The members of the council, as specified in the legislation, are Governor Perdue, Dr. David Sjoquist of Georgia State University, Dr. Jeffrey Humphreys of the University of Georgia, Dr. Roger Tutterow of Mercer University, Dr. Christine Ries of Georgia Tech, the 2010 chairperson of the Georgia Chamber of Commerce, the 2010 Georgia chairperson of the National Federation of Independent Business and two members each appointed by the Lt. Governor and Speaker of the House.
The Special Council on Tax Reform and Fairness for Georgian will conduct a study of the state’s current revenue structure. Following their study, the Council will make a report of its finding and recommend legislation to the Speaker of the House and the Lieutenant Governor.

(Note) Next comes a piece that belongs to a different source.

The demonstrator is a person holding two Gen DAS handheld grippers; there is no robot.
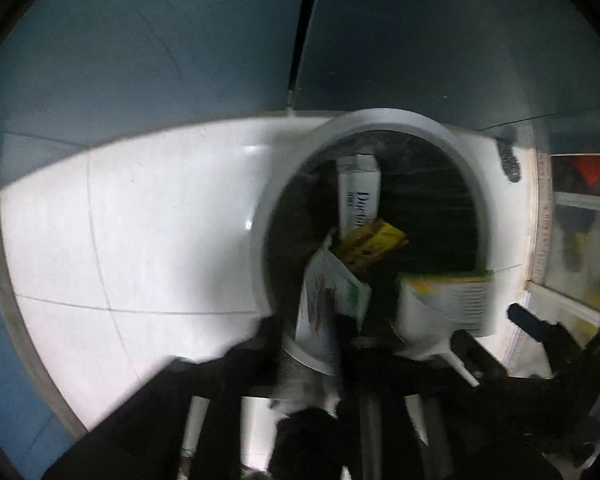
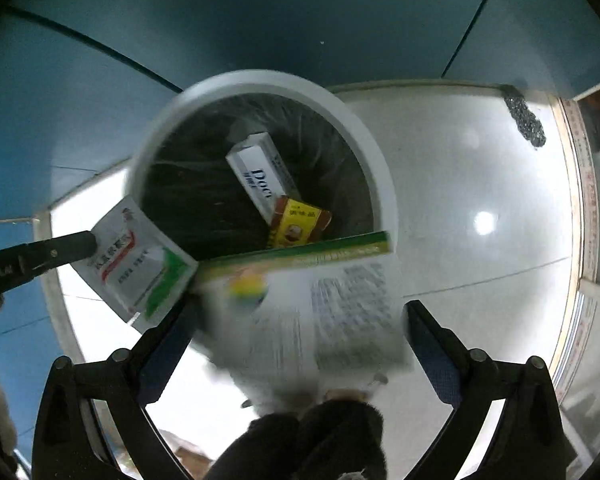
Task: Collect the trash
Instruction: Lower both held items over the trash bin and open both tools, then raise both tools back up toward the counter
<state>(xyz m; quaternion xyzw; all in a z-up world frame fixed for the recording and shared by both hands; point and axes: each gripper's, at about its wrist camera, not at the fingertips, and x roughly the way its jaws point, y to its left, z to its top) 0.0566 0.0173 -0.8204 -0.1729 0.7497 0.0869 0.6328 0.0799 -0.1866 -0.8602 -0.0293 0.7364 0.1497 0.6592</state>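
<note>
A round white plastic bin [image 2: 380, 184] lined in black fills the frame's centre, already holding a long white carton [image 2: 256, 176] and a yellow box [image 2: 300, 224]. Lower centre, the right tongs [image 2: 300, 344] stand wide open around a blurred white-and-green printed packet [image 2: 332, 300], seemingly released. At left, the left tongs [image 2: 94, 242] pinch a white-and-green sachet [image 2: 140, 264] over the rim; letting go looks next.

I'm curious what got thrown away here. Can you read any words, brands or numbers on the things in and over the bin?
"Doc", rest cut off: white box lying in the bin.
Yellow packet in the bin: print too small to read.
White sachet held by the left tool: red and grey characters, too blurred.
Big green-edged box between the right tool's open fingers: dense text, blurred.
</note>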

Under the legislation, the Council will make a recommendation to the Special Joint Committee on Georgia Revenue Structure. The Special Joint Committee will then write a bill which will be voted on by the General Assembly without amendments.
This process is similar to the federal Defense Base Realignment and Closure (BRAC) Commission from the mid-2000s.

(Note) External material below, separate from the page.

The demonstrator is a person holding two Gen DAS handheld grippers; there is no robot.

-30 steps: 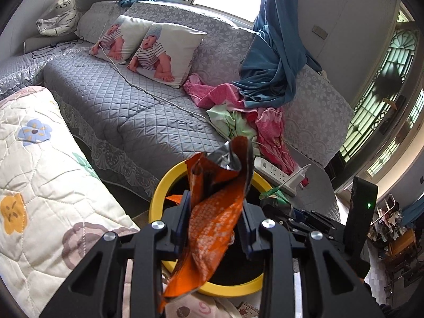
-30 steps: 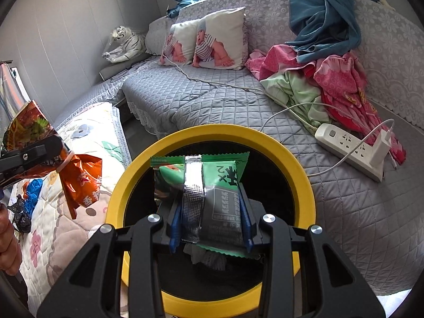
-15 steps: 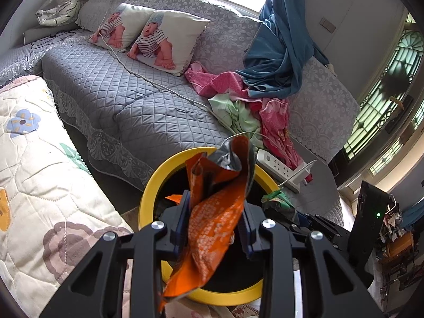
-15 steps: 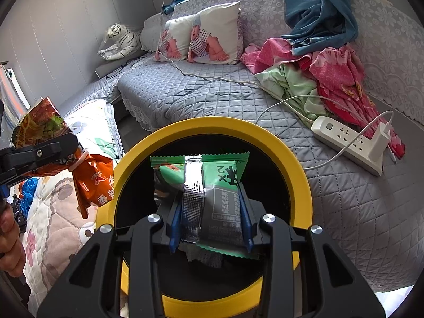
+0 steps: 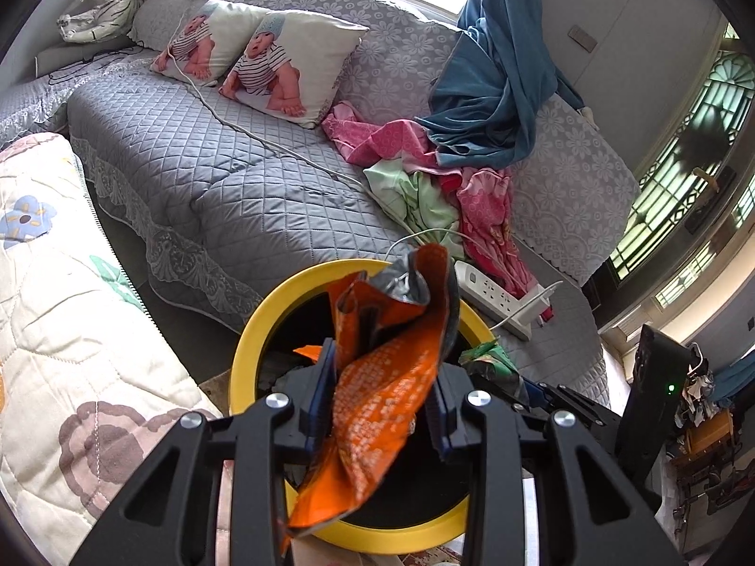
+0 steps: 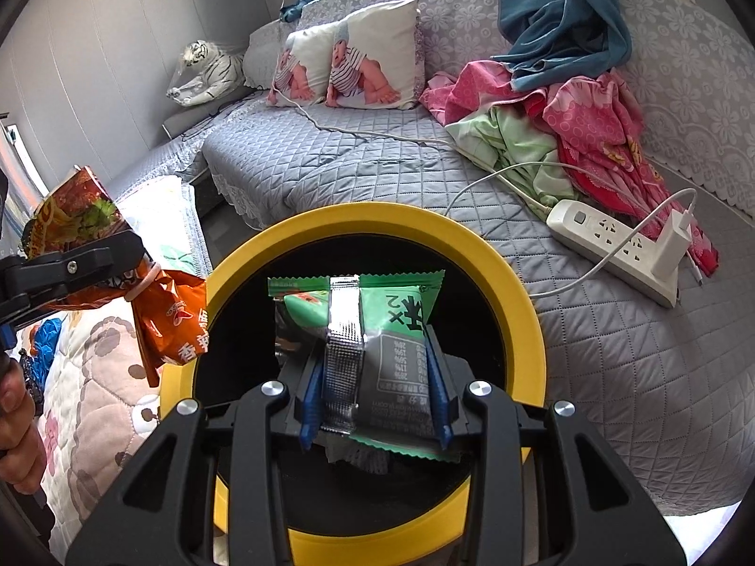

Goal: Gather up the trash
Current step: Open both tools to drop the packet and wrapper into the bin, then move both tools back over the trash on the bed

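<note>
My left gripper (image 5: 382, 405) is shut on a crumpled orange snack wrapper (image 5: 382, 401) and holds it over the yellow-rimmed black trash bin (image 5: 245, 330). My right gripper (image 6: 375, 401) is shut on a green snack wrapper (image 6: 382, 330) above the same bin (image 6: 519, 283). In the right wrist view the left gripper (image 6: 71, 264) shows at the left with the orange wrapper (image 6: 170, 325) hanging at the bin's rim. In the left wrist view the green wrapper (image 5: 490, 358) and the right gripper show at the bin's right rim.
A grey quilted sofa (image 5: 212, 170) stands behind the bin, with baby-print pillows (image 5: 278, 66), a pile of pink, green and blue cloth (image 5: 448, 165), and a white power strip (image 6: 613, 245) with cables. A floral quilted cushion (image 5: 56, 292) lies at the left.
Both grippers have moved forward and a little lower over the bin, so its rim fills more of the views. Both wrappers stay held.
</note>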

NFIB/Georgia, the state’s leading small business association with 7,900 members statewide, praised the legislation
“This is a big victory for small business,” NFIB Georgia State Director David Raynor said. “Small business is the heart and soul of Georgia’s economy and one of the challenges facing our entrepreneurs and small, family businesses is high taxes. We thank the governor for signing HB 1405 into law, and we thank the House and Senate leadership for making NFIB/Georgia a part of the reform process. The decision to put the chairman of the NFIB/Georgia Leadership Council on this council shows us that our elected officials understand the crucial role small business plays in Georgia’s economy and will play in its recovery.”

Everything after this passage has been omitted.